Aim of the task:
Return all the lines below in which the string "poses" appears.

Data for processing:
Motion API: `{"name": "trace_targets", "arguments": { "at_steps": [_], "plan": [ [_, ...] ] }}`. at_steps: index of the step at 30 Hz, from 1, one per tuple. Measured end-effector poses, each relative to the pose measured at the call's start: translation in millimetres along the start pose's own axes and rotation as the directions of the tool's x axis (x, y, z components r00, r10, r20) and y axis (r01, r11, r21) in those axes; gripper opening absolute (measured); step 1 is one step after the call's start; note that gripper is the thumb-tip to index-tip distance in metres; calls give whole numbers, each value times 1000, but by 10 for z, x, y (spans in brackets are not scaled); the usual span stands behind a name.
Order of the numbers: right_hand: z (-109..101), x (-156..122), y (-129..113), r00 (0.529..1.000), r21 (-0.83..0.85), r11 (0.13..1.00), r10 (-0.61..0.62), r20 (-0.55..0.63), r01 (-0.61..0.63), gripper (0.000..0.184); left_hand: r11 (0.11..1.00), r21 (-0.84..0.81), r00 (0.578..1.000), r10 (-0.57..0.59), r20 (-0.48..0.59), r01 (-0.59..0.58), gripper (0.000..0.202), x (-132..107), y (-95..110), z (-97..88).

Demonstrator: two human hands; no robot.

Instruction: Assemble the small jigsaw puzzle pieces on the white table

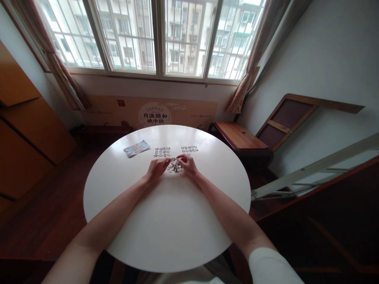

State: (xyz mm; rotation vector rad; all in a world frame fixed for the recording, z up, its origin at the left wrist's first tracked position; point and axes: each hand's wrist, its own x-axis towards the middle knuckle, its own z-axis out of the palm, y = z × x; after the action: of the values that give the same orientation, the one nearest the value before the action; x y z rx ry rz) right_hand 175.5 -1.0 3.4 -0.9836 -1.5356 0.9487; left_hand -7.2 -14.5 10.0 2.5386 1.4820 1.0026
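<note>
Both hands meet over a small heap of loose jigsaw pieces (175, 168) near the middle of the round white table. My left hand (157, 167) is closed in a pinch at the heap's left edge. Opposite it, my right hand (188, 164) has thumb and fingers pinched together above the heap. A small jigsaw piece (174, 159) shows between the fingertips of the two hands; its outline is too small to make out. Behind my left hand lie rows of jigsaw pieces (162, 152), spread singly. Another group of laid-out pieces (189, 149) sits behind my right hand.
A colourful picture sheet (136, 148) lies at the back left of the white table (166, 228). Past the table's right edge stands a wooden bench (240, 136). A folding ladder (314, 169) leans at the right. Wooden cabinets (29, 138) stand at the left.
</note>
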Motion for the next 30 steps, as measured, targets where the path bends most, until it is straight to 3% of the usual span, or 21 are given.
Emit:
{"name": "trace_targets", "arguments": {
  "at_steps": [6, 30],
  "plan": [
    [-5, -1, 42, 998, -34, 999, -9, 58, 11, 27, 1000, 20, 1000, -5, 18, 5, 35, 4, -27, 15],
    [-5, 33, 91, 999, 24, 1000, -3, 46, 2, 27, 999, -38, 999, -21, -30, 20, 32, 17, -40, 34]
  ]
}}
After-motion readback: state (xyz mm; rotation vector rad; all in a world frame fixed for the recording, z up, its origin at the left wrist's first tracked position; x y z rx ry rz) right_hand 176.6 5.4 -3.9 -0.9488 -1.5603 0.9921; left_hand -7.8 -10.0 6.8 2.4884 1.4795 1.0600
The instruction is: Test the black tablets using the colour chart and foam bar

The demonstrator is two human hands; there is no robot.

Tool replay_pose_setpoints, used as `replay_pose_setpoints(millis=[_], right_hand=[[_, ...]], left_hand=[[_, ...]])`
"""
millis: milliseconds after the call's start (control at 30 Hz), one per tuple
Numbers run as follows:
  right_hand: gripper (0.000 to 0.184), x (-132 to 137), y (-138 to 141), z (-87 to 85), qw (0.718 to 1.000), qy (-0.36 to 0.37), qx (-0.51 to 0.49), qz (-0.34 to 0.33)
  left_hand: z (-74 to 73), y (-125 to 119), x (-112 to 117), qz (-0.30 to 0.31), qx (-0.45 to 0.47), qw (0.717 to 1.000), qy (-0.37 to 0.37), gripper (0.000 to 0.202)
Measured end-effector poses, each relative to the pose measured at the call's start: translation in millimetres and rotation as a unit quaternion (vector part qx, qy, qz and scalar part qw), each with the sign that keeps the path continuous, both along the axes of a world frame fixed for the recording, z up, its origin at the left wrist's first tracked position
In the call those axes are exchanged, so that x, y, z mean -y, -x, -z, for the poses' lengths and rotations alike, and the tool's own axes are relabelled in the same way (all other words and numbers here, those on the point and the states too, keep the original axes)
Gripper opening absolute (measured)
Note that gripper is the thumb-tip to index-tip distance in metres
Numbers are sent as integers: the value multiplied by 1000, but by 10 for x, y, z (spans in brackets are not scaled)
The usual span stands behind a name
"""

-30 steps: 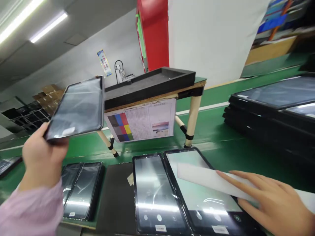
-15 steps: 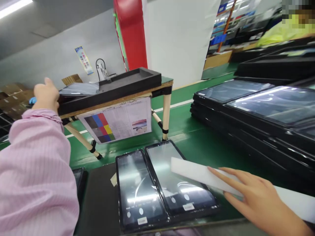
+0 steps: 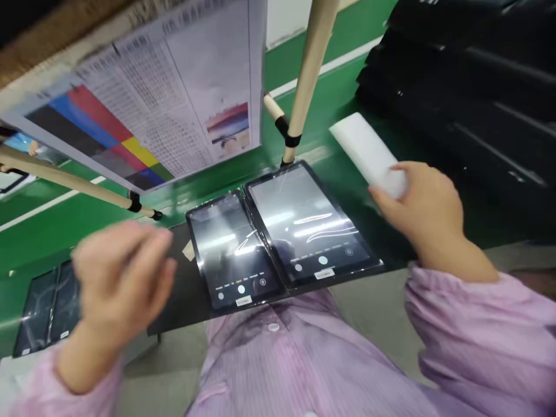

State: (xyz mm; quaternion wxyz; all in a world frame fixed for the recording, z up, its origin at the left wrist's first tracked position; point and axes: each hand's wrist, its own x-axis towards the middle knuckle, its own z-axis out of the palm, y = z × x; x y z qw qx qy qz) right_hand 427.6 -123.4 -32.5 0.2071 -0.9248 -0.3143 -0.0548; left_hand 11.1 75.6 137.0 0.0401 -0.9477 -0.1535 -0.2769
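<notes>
My right hand [image 3: 430,202] grips a white foam-like strip [image 3: 365,150], thumb on one side and fingers on the other. The strip points up and away over the green surface. My left hand [image 3: 125,278] is raised over the dark board at left, blurred, with its fingers curled in and nothing visible in them. Between the hands lie two tablets side by side, a left tablet [image 3: 230,249] and a right tablet [image 3: 304,220]. Their screens are lit and a small white label sits at each near edge. Neither hand touches them.
A table leg [image 3: 310,75] and a printed colour-chart sheet [image 3: 195,87] stand just ahead. Stacked black trays [image 3: 460,104] rise on the right. More tablets [image 3: 47,307] lie at far left. A beige scrap of tape [image 3: 188,251] is stuck beside the left tablet.
The view has tilted down. My left hand has come back from the tray on the far table, to above the dark board. My right hand has swung the strip away from over the right tablet.
</notes>
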Motion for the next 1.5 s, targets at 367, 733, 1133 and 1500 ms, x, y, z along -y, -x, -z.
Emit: replay_pose_setpoints(millis=[367,733,1133,1500], right_hand=[[57,-95,296,96,978,-104,-179,-38],[67,156,427,18,945,-145,-280,-89],[101,373,788,-151,846,-161,-442,-252],[94,409,821,-153,840,-192,-448,-238]], left_hand=[[1427,352,939,-228,-87,923,297,76],[1542,292,1027,-184,-80,931,304,116],[1320,-121,1142,-15,-143,987,70,51],[1230,232,901,-233,-73,940,237,78]])
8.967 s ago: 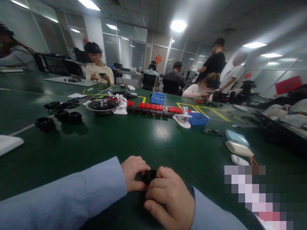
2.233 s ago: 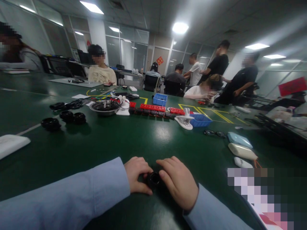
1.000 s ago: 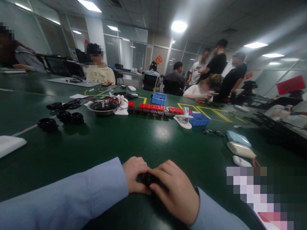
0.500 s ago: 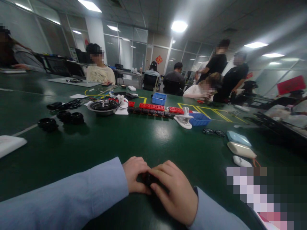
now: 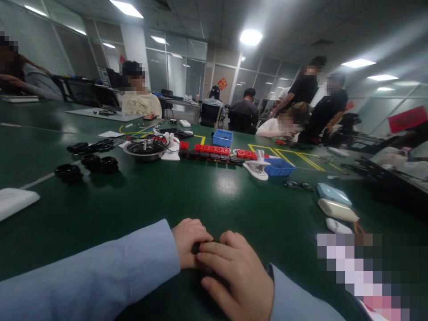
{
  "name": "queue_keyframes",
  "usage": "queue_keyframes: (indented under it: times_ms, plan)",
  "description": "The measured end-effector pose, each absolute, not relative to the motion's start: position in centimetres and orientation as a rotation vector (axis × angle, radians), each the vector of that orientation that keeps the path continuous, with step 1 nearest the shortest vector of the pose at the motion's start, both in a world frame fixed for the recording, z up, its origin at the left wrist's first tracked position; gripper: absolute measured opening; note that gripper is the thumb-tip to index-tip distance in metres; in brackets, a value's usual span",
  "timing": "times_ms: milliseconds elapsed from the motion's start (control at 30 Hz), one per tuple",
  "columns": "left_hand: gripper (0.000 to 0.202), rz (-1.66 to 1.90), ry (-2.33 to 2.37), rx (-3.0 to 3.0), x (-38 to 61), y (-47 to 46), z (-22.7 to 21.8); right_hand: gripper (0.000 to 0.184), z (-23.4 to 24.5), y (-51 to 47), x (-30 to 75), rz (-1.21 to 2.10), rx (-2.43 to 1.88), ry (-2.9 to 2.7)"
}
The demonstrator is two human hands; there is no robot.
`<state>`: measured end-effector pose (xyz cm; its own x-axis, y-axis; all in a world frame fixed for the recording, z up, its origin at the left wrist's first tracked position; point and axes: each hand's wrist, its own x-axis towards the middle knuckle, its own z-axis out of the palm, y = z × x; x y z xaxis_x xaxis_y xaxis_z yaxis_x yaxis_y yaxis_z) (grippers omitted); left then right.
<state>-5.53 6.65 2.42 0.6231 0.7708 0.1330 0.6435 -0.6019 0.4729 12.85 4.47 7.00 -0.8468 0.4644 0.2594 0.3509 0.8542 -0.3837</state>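
Head view: left hand (image 5: pixel 190 243) and right hand (image 5: pixel 234 274) both clasp small black part (image 5: pixel 197 245) on green counter (image 5: pixel 220 196), mid-fitting; next likely needs firm twist.

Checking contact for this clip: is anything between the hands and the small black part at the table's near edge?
Nothing visible is. The left hand and right hand close directly around the black part, which shows only as a sliver between the fingers.

Both hands met on the dark green table (image 5: pixel 214 196): the left hand (image 5: pixel 190 243) and right hand (image 5: pixel 237 276) closed over a small black round part (image 5: pixel 197 246), mostly hidden beneath the fingers.
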Motion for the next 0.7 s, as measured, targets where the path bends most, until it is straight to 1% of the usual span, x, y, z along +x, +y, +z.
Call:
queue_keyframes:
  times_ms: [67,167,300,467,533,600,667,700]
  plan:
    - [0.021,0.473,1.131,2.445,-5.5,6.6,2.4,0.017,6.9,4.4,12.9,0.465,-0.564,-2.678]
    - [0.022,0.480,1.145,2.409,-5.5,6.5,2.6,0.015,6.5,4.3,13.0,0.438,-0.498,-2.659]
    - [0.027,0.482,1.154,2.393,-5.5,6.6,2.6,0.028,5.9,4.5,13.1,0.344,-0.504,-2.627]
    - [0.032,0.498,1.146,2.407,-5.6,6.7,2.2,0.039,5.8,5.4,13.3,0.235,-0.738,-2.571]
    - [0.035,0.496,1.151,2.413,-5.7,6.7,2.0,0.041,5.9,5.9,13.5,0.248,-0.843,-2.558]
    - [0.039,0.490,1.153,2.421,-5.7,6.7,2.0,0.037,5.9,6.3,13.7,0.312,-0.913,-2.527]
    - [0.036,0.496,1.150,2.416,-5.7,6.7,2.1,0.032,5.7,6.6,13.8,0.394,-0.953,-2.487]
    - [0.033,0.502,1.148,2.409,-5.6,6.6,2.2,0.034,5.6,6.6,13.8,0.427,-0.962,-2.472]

Response area:
Motion API: `{"name": "trace_targets", "arguments": { "at_steps": [_], "plan": [ [_, ...] ] }}`. at_steps: index of the step at 30 Hz, from 1, one per tuple. Measured end-effector poses, each relative to the pose measured at the call's start: translation in millimetres along the start pose's own axes and rotation as the directions of the tool's x axis (x, y, z components r00, r10, r20) and y axis (r01, r11, r21) in those axes; gripper opening absolute (measured); step 1 is one step after the call's start; note that gripper is the thumb-tip to index-tip distance in metres; calls give whole numbers, each value times 1000, but by 10 for z, x, y (spans in brackets are not scaled); the usual span stands behind a name.
Measured end-effector poses, each relative to the pose measured at the call's start: translation in millimetres and rotation as a unit quaternion (vector part qx, qy, qz and scalar part qw), each with the sign that keeps the path continuous, both along the axes of a world frame fixed for the recording, z up, its origin at the left wrist's first tracked position
In the call those axes are exchanged, so that x, y, z mean -y, -x, -z, for the poses' lengths and rotations alike, and the tool's own axes are relabelled in the same way (all other words and numbers here, those on the point and the states too, keep the original axes)

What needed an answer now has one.